### Task description:
Retype the data below verbatim; pictures do not belong in the copy.
::: Supplied material :::
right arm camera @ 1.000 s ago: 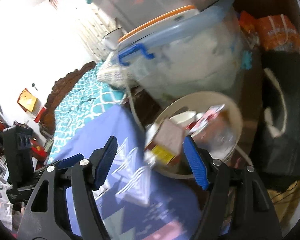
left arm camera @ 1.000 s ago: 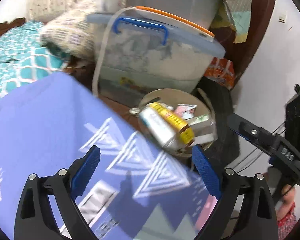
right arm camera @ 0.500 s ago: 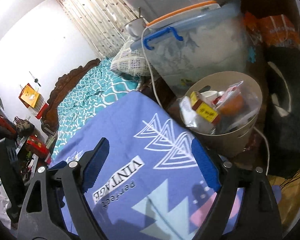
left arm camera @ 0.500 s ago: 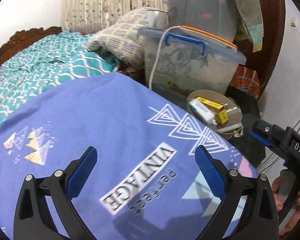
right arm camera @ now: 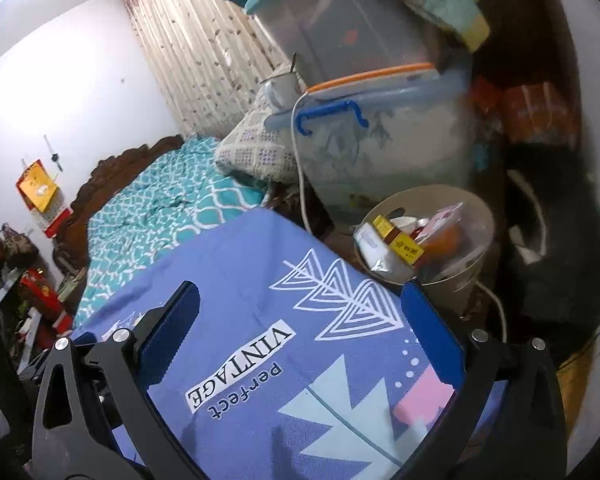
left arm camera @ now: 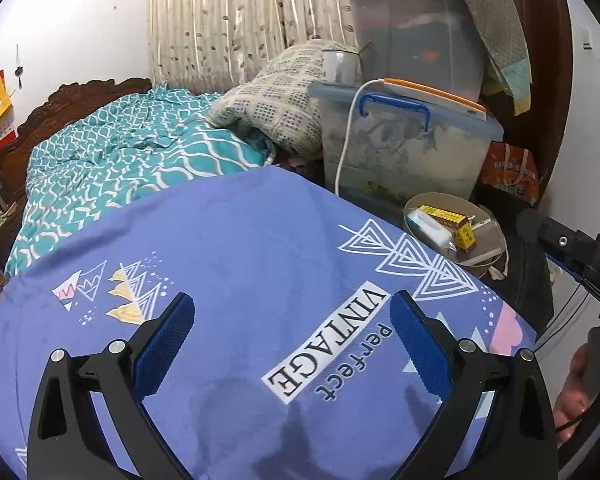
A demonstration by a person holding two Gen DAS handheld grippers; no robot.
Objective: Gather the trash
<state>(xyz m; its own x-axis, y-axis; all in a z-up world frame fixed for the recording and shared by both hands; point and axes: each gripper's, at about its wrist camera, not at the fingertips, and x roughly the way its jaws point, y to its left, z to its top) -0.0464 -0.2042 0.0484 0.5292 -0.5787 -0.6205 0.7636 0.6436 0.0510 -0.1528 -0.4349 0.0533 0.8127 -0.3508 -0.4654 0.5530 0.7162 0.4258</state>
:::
### Completed task:
right arm camera @ 1.000 s ago: 
left arm camera @ 1.000 s ago: 
right arm camera @ 0.500 s ago: 
left arm camera @ 0.500 s ago: 
right arm camera @ now: 
left arm camera @ now: 
A demonstration by a person holding two Gen DAS handheld grippers; no robot.
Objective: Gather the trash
<state>(xyz m; its own x-axis, y-axis; all in a z-up world frame fixed for the recording and shared by both hands; point and axes: each gripper's, at about its wrist camera, not at the fingertips, and x roughly the way its jaws point, y to its left, z to its top) -0.0464 -0.2042 0.0484 0.5292 -0.5787 -0.6205 0.7636 0.6436 0.0510 -0.1528 -0.4349 0.0533 0.8127 -0.3508 -0.4654 0.5530 0.7162 0.4258</state>

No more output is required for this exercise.